Eppure, dai numeri che analizzavano l’utilizzo dei voucher fino al 2016, essi non erano affatto quel via libera di massa a precarietà e truffe come venivano dipinti. I voucher nascono per il lavoro occasionale con la legge Biagi del 2003, ma non vengono applicati. Solo con successivi interventi tutti ad opera di esponenti della sinistra, da Damiano nel 2008 a Letta nel 2013, vengono di volta in volta estesi alla fine a tutti i settori del lavoro. Con l’idea che occorresse una modalità ad hoc per far emergere dal nero i lavoretti accessori, mentre nel frattempo con il Jobs Act sparivano i co.co.co e i co.co.pro (nel lavoro privato, non nella Pa naturalmente) accusati di essere odiose condanne al precariato. Erano i dati ufficiali raccolti dall’Inps, a dimostrare innanzitutto che i voucher rappresentavano lo zero virgola qualcosa per cento del totale dell’offerta di lavoro italiana, non la schiavitù di massa nei campi di cotone del Sud confederato. Ma, ancor più, a indicare inequivocabilmente che i voucher erano proprio prioritariamente utilizzati nel commercio e nel turismo, laddove la domanda è stagionale, e nei servizi alla persona e nella manutenzione degli impianti domestici, laddove la domanda è occasionale. E per una cifra media al percettore annuale inferiore ai 5 mila euro: esattamente a conferma dell’occasionalità delle prestazioni. E con un’elevatissima percentuale di percettori che dimostrava che di lavoro occasionale si trattava, non di copertura.

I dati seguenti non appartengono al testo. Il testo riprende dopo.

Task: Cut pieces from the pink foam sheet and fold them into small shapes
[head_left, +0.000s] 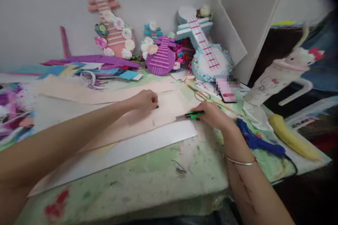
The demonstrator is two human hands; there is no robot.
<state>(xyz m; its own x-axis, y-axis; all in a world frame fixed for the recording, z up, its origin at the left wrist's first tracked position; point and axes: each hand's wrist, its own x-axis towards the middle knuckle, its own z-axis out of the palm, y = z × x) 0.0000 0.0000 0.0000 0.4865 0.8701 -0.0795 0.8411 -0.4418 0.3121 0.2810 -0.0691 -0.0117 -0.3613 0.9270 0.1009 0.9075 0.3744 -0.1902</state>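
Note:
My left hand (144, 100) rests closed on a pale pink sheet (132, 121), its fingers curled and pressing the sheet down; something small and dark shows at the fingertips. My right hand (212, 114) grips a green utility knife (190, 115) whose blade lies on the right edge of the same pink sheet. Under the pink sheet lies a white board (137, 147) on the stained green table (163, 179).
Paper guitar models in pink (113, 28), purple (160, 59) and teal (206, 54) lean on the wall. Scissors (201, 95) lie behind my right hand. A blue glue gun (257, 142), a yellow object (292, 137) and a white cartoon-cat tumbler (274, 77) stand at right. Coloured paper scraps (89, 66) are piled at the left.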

Certo, i dati mostravano che in alcuni settori, come l’edilizia e l’agricoltura, c’era il forte sospetto di abusi, Ma si trattava allora di affinare lo strumento, non di cancellarlo: come giustamente ieri ha ricordato il presidente dell’Inps.
Perché l’abolizione dei voucher non si è affatto tradotta in un analogo ricorso ai contratti di lavoro a intermittenza: il che significa che abolire i voucher ha ingrossato le file del lavoro in nero. Ed era facile prevederlo, perché i contratti a intermittenza sono molto più rigidi dei voucher. E per di più applicabili solo a una lista esclusiva di una cinquantina di mansioni e categorie stilata in un regio decreto del 6 dicembre 1923: 95 anni fa. Lega e Cinque Stelle stanno ragionando su come reintrodurli in forma ristretta, e con precisi criteri identificativi dei percettori. L’opposizione di allora è oggi maggioranza. Resta da capire se la maggioranza attuale eviterà verso la Cgil analoga sudditanza che improvvisamente piegò il Pd. E se il Pd stesso in aula, ora che è opposizione, farà a propria volta marcia indietro rispetto alla bandiera bianca issata nel 2017. Sono i paradossi della politica italiana, dove spesso non conta il merito delle cose, ma la prevalente volontà di lanciare segnali politici ed elettorali. Sfidando la realtà dei numeri.